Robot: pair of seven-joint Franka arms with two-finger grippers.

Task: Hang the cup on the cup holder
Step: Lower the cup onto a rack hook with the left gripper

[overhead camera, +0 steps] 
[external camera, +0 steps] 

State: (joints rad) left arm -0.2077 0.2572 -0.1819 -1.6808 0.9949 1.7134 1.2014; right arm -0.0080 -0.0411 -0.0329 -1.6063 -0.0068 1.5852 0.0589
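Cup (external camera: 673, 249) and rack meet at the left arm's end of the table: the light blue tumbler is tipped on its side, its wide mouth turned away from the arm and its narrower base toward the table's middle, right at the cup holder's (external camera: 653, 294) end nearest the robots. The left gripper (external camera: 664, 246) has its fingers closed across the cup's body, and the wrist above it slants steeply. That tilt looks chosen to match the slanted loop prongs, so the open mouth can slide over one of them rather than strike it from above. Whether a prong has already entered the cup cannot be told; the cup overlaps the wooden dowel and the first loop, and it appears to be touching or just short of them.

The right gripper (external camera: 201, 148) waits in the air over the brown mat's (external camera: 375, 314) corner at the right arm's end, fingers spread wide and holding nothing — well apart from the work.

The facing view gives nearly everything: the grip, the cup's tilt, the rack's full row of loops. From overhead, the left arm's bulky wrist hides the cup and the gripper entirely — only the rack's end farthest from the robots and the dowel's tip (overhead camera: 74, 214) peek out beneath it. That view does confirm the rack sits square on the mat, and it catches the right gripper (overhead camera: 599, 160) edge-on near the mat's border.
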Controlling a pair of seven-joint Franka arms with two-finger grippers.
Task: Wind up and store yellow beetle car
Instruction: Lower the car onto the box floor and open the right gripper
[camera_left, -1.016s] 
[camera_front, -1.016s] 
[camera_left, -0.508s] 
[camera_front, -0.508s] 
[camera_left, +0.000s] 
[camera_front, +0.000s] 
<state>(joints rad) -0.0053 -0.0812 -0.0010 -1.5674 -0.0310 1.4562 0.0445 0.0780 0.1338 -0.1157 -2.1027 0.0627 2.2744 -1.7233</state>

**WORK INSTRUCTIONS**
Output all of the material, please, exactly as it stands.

**RESPONSE**
Robot: pair of seven-joint Franka arms with two-finger grippers.

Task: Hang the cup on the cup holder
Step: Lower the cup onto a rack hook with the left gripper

[overhead camera, +0 steps] 
[external camera, +0 steps] 

State: (joints rad) left arm -0.2077 0.2572 -0.1819 -1.6808 0.9949 1.7134 1.2014; right arm -0.0080 -0.0411 -0.0329 -1.6063 -0.0068 1.5852 0.0589
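Cup (external camera: 673, 249) and rack meet at the left arm's end of the table: the light blue tumbler is tipped on its side, its wide mouth turned away from the arm and its narrower base toward the table's middle, right at the cup holder's (external camera: 653, 294) end nearest the robots. The left gripper (external camera: 664, 246) has its fingers closed across the cup's body, and the wrist above it slants steeply. That tilt looks chosen to match the slanted loop prongs, so the open mouth can slide over one of them rather than strike it from above. Whether a prong has already entered the cup cannot be told; the cup overlaps the wooden dowel and the first loop, and it appears to be touching or just short of them.

The right gripper (external camera: 201, 148) waits in the air over the brown mat's (external camera: 375, 314) corner at the right arm's end, fingers spread wide and holding nothing — well apart from the work.

The facing view gives nearly everything: the grip, the cup's tilt, the rack's full row of loops. From overhead, the left arm's bulky wrist hides the cup and the gripper entirely — only the rack's end farthest from the robots and the dowel's tip (overhead camera: 74, 214) peek out beneath it. That view does confirm the rack sits square on the mat, and it catches the right gripper (overhead camera: 599, 160) edge-on near the mat's border.
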Controlling a pair of seven-joint Franka arms with two-finger grippers.
Task: Wind up and store yellow beetle car
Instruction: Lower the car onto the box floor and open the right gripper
[camera_left, -1.016s] 
[camera_front, -1.016s] 
[camera_left, -0.508s] 
[camera_front, -0.508s] 
[camera_left, +0.000s] 
[camera_front, +0.000s] 
<state>(joints rad) -0.0053 -0.0812 -0.0010 -1.5674 -0.0310 1.4562 0.0445 0.0780 0.1338 -0.1157 -2.1027 0.0627 2.2744 -1.7233</state>

The response to the exercise is now complete.